__Task directions__. Starting at the top of the entries below, set down each line exactly as written, and stop after the line containing "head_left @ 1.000".

__Material provided__.
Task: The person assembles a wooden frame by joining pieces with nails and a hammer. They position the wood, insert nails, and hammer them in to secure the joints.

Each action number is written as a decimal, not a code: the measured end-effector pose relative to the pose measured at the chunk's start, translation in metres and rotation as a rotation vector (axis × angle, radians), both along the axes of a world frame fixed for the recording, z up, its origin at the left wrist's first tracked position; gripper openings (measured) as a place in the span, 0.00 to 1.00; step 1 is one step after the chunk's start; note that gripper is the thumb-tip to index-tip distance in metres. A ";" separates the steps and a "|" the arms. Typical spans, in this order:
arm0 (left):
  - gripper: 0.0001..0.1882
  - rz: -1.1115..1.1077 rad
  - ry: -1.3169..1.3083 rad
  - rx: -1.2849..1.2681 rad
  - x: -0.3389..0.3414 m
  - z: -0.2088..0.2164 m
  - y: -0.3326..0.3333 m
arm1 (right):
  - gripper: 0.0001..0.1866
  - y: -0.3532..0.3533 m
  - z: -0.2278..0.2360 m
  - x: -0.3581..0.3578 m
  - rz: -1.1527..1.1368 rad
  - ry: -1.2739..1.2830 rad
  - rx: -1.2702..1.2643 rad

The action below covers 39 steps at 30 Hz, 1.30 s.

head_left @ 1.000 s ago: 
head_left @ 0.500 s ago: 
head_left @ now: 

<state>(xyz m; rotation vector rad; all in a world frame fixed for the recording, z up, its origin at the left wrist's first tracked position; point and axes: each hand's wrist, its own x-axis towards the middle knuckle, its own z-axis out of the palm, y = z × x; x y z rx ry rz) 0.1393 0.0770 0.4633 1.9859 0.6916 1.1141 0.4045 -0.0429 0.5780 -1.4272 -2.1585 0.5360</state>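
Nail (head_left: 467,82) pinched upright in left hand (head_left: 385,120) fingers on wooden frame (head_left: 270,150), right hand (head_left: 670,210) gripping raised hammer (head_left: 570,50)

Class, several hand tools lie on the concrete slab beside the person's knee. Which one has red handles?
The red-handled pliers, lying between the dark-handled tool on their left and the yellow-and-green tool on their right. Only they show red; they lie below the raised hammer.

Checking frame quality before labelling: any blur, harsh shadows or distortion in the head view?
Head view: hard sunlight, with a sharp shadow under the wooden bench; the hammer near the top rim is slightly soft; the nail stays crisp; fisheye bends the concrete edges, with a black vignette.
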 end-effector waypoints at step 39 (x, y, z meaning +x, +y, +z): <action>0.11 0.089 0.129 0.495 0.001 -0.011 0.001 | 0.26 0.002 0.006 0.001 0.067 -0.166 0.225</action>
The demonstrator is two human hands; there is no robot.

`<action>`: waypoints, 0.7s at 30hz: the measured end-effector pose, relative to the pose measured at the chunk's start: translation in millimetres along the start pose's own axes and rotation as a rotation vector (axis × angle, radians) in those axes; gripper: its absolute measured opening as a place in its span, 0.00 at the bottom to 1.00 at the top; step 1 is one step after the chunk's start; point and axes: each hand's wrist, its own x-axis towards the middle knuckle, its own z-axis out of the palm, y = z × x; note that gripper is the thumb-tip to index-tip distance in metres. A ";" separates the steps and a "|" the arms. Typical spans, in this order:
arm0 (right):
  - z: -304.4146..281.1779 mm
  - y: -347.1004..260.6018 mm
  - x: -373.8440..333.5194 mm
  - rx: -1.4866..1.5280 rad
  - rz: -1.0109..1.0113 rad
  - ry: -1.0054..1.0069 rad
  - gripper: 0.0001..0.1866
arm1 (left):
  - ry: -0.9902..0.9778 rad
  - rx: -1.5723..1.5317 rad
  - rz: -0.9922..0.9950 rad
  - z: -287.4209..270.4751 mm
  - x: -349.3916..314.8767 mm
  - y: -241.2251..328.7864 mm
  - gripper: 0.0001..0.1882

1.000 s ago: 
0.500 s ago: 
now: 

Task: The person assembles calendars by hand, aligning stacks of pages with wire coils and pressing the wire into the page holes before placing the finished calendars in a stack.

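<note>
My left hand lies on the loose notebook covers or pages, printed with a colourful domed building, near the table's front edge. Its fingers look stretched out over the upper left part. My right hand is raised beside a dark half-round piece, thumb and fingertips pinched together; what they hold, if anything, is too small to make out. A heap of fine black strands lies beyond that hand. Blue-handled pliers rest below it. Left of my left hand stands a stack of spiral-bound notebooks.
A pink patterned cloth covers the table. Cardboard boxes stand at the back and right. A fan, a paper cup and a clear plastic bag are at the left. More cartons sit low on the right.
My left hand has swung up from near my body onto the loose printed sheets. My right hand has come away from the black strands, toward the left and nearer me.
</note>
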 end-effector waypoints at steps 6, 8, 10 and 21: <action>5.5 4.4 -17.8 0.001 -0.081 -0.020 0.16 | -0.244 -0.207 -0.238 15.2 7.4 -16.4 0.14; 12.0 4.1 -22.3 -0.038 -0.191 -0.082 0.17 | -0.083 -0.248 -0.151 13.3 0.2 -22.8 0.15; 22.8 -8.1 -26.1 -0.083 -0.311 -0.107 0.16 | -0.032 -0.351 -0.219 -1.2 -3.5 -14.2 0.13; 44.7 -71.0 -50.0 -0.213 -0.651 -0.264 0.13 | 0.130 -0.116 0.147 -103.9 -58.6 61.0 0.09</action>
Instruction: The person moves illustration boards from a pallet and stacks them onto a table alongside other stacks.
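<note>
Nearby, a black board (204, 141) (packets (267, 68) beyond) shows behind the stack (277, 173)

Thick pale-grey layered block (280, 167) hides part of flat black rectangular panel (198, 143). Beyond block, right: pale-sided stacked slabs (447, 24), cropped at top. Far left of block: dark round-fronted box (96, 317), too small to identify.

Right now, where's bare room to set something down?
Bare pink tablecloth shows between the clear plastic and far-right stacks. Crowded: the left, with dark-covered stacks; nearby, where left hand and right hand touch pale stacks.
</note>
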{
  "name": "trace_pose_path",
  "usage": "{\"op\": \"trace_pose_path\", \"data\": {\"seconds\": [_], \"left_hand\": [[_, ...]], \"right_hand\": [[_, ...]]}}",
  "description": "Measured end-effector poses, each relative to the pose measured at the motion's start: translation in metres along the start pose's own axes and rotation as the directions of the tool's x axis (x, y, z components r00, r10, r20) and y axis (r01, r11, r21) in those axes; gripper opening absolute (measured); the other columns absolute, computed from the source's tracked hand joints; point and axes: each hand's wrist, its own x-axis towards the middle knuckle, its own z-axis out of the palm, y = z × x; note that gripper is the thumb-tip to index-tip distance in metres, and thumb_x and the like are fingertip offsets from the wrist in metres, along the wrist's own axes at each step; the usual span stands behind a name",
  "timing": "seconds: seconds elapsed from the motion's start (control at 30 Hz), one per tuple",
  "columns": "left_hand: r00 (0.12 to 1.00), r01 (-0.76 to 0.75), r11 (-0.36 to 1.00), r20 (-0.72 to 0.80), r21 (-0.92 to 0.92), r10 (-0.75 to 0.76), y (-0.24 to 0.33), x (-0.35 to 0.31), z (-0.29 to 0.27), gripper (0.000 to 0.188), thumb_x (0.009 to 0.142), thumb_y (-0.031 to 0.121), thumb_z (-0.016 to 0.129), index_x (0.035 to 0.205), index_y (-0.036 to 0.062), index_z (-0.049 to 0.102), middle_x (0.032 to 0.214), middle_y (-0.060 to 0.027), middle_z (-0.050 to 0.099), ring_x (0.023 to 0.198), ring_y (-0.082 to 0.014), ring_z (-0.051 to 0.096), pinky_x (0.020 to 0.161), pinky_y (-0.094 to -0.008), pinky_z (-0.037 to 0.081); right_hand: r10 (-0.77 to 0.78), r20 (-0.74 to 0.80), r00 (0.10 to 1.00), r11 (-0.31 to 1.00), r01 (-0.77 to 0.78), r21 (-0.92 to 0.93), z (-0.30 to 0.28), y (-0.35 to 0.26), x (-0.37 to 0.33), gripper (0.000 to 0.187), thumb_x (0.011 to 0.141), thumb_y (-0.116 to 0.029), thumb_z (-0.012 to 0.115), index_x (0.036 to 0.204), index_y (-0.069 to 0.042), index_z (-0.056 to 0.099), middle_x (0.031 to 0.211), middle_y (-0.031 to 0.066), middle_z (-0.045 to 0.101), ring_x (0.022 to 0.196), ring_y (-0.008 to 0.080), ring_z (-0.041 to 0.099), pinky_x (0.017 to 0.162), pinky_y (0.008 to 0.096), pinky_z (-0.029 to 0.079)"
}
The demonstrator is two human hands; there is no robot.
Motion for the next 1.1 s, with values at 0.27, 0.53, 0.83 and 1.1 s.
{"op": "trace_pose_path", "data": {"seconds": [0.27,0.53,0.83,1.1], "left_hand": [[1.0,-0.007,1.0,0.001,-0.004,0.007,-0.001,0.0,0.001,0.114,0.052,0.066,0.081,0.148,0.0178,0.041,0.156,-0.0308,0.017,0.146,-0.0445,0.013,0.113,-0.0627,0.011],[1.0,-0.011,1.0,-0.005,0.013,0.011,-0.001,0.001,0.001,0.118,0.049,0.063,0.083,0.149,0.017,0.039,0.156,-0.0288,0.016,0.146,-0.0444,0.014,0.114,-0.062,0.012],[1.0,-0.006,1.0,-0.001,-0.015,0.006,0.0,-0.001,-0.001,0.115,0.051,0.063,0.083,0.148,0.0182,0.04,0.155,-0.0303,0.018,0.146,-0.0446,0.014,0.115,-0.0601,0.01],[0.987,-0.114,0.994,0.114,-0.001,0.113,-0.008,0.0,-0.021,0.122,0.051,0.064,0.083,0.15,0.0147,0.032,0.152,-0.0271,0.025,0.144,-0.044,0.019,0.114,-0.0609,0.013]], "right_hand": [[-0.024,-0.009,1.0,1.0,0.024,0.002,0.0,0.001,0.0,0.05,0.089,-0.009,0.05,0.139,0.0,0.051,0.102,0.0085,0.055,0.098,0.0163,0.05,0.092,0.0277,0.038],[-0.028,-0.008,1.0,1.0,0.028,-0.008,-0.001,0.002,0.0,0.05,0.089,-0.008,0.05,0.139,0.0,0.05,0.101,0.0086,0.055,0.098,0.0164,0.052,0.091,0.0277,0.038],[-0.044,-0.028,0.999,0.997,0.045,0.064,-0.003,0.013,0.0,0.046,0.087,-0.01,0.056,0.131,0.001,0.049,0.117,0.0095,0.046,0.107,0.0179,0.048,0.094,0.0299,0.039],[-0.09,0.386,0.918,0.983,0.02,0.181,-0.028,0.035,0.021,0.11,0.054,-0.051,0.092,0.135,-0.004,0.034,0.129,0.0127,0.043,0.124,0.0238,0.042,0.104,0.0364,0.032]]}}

__Result__.
Task: The person assembles a wooden frame by joining pieces with nails and a hammer. They position the wood, insert nails, and hammer them in to secure the joints.

Each action number is written as a decimal, not a code: the measured end-effector pose relative to the pose measured at the chunk's start, translation in metres and rotation as a rotation vector (axis × angle, radians), both along the axes of a world frame fixed for the recording, z up, its origin at the left wrist's first tracked position; gripper openings (measured) as a place in the span, 0.00 to 1.00; step 1 is one step after the chunk's start; note that gripper is the thumb-tip to index-tip distance in metres. A ";" separates the steps and a "|" the arms. Typical spans, in this order:
arm0 (left):
  - gripper: 0.0001..0.1882
  - rz: -1.1115..1.1077 rad
  - ry: -1.3169..1.3083 rad
  - rx: -1.2849..1.2681 rad
  - x: -0.3389..0.3414 m
  - z: -0.2088..0.2164 m
  - y: -0.3326..0.3333 m
arm1 (right):
  - gripper: 0.0001..0.1866
  - y: -0.3532..0.3533 m
  - z: -0.2278..0.2360 m
  - x: -0.3581..0.3578 m
  - rz: -1.1527..1.1368 rad
  - ry: -1.2739..1.2830 rad
  - rx: -1.2702..1.2643 rad

The action below covers 39 steps at 30 Hz, 1.30 s.

head_left @ 1.000 s ago: 

That brings the answer to completion.